Пример #1
0
def main(MONGO=MONGO,*args):
  if args:
    sys.argv.extend(*args)

  parser = argparse.ArgumentParser()

  parser.add_argument(
    '--target-bibcodes',
    nargs='*',
    default=[],
    dest='targetBibcodes',
    help='Only analyze the specified bibcodes, and ignore their JSON fingerprints. Only works when --async=False. Use the syntax @filename.txt to read these from file (1 bibcode per file)'
    )

  parser.add_argument(
    '--async',
    default=False,
    action='store_true',
    dest='async',
    help='start in async mode'
    )

  parser.add_argument(
    '--dont-init-lookers-cache',
    default=False,
    action='store_true',
    dest='dont_init_lookers_cache',
    help='dont call ADSExports2.init_lookers_cache()'
    )

  parser.add_argument(
    '--load-records-from-pickle',
    nargs='*',
    default=None,
    dest='load_records_from_pickle',
    help='Load XML records from a pickle instead of ADSExports',
    )

  parser.add_argument(
    '--dump-output-to-file',
    nargs=1,
    type=str,
    default=None,
    dest='outfile',
    help='Output records to a file'
    )

  parser.add_argument(
    '--ignore-json-fingerprints',
    default=False,
    action='store_true',
    dest='ignore_json_fingerprints',
    help='ignore json fingerprints when finding new records to update (ie, force update)',
    )

  parser.add_argument(
    '--process-deletions',
    default=False,
    action='store_true',
    dest='process_deletions',
    help='Find orphaned bibcodes in the mongodb, then send these bibcodes to delete via rabbitMQ. No updates will be processed with this flag is set.',
    )

  parser.add_argument(
    '--max-deletions',
    default=2000,
    type=int,
    dest='max_deletions',
    help='Maximum number of deletions to attempt; If over this limit, exit and log an error',
    )

  args = parser.parse_args()

  if not args.dont_init_lookers_cache:
    start = time.time()
    logger.info("Calling init_lookers_cache()")
    ReadRecords.INIT_LOOKERS_CACHE()
    logger.info("init_lookers_cache() returned in %0.1f sec" % (time.time()-start))
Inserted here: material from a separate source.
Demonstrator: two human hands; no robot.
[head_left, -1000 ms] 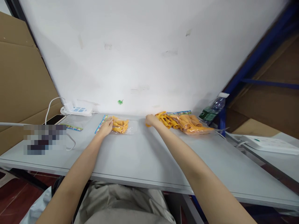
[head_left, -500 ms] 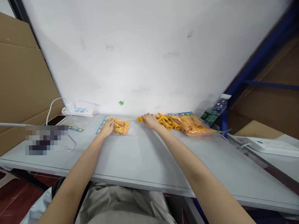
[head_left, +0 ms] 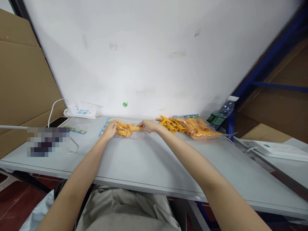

  records = readBibcodesFromFile(BIBCODE_FILES)
  targets = None
  if args.targetBibcodes:
    if args.targetBibcodes[0].startswith('@'):
      with open(args.targetBibcodes[0].replace('@','')) as fp:
        targetBibcodes = deque([L.strip() for L in fp.readlines() if L and not L.startswith('#')])
    else:
        targetBibcodes = args.targetBibcodes
    targets = {bibcode:records[bibcode] for bibcode in targetBibcodes}
  
  records = deque(ReadRecords.canonicalize_records(records,targets))
  total = float(len(records)) #Save to print later

  if args.ignore_json_fingerprints:
    records = deque([(r[0],'ignore') for r in records])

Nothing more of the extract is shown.